What to do: Without the pictures, retype each line below exactly as it stands.

Data section:
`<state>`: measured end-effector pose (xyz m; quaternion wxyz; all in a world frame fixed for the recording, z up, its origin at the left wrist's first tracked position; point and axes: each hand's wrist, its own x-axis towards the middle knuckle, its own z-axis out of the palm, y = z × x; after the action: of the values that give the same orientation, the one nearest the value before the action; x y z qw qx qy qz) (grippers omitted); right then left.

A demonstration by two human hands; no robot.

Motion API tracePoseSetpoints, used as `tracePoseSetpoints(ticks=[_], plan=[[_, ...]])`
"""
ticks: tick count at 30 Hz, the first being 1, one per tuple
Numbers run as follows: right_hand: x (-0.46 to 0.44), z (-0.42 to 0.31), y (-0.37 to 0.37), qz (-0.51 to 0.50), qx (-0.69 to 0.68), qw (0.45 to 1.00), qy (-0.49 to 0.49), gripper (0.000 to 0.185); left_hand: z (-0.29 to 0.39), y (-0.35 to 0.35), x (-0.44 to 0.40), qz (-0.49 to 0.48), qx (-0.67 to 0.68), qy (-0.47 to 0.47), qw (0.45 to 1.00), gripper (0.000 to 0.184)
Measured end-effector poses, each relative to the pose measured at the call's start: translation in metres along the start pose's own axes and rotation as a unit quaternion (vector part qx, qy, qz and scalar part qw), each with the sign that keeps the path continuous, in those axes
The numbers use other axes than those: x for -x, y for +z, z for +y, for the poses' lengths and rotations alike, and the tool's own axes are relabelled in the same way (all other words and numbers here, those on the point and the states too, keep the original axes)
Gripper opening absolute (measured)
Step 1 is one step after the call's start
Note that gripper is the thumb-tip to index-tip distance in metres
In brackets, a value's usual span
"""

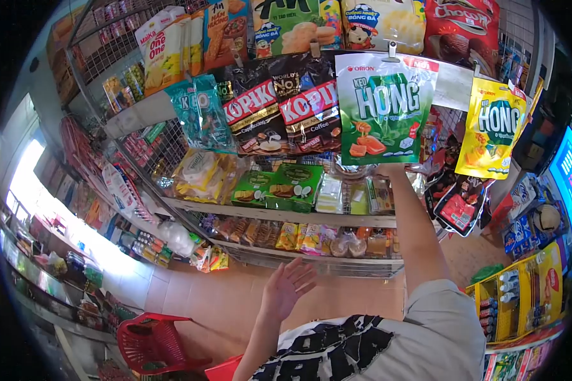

Result of this task:
`<state>`: measured end-effector pose (xyz m; quaternion wxyz; all in a world frame fixed for the recording, z up, its origin at the left wrist's first tracked position; point and axes: each hand's wrist, its own x-axis towards the middle knuckle, its own z-axis out of the palm, y = z × x; after the action: of the values that give the same orientation, the one nearest the value before the action; x y z qw qx qy qz) (grippers omitted); right then left.

A demonstration by two human hands; no robot.

Motion API tracePoseSetpoints, used as `tracePoseSetpoints(ticks=[_], plan=[[_, ...]])`
"""
ticks: tick count at 30 Hz, the first being 1, one per tuple
Numbers run as follows: right_hand: x (-0.46 to 0.44), z (-0.42 to 0.31), y (-0.37 to 0.37), qz (-0.51 to 0.50), qx (-0.69 to 0.68), qw (0.45 to 1.00), qy (-0.49 to 0.49), gripper (0.000 to 0.185); left_hand: z (-0.29 to 0.39), y (-0.35 to 0.35), x (-0.44 to 0.40), qz (-0.49 to 0.48), qx (-0.67 to 0.68), qy (-0.47 to 0.47), qw (0.45 to 1.00), gripper (0.000 to 0.184)
Measured end-effector poses, each relative to the pose measured at the call's start: translation in metres along the start pose's own axes and rotation as a unit quaternion (vector part qx, qy, qz and scalar part qw), each with the sign that keeps the path continuous, in those axes
The numbers use other axes than those: x for -x, y for +z, z for +y, for the poses' lengths and rotations alike, and the tool's own axes are relabelled in the same way (all other words and numbers here, those on the point and the states too, keep the original axes)
Gripper opening absolute (measured)
Step 1 is one step after the call's start
Note that gripper is the thumb-tip to index-tip distance in metres
In brackets, a value's usual span
"""

The output above is complete.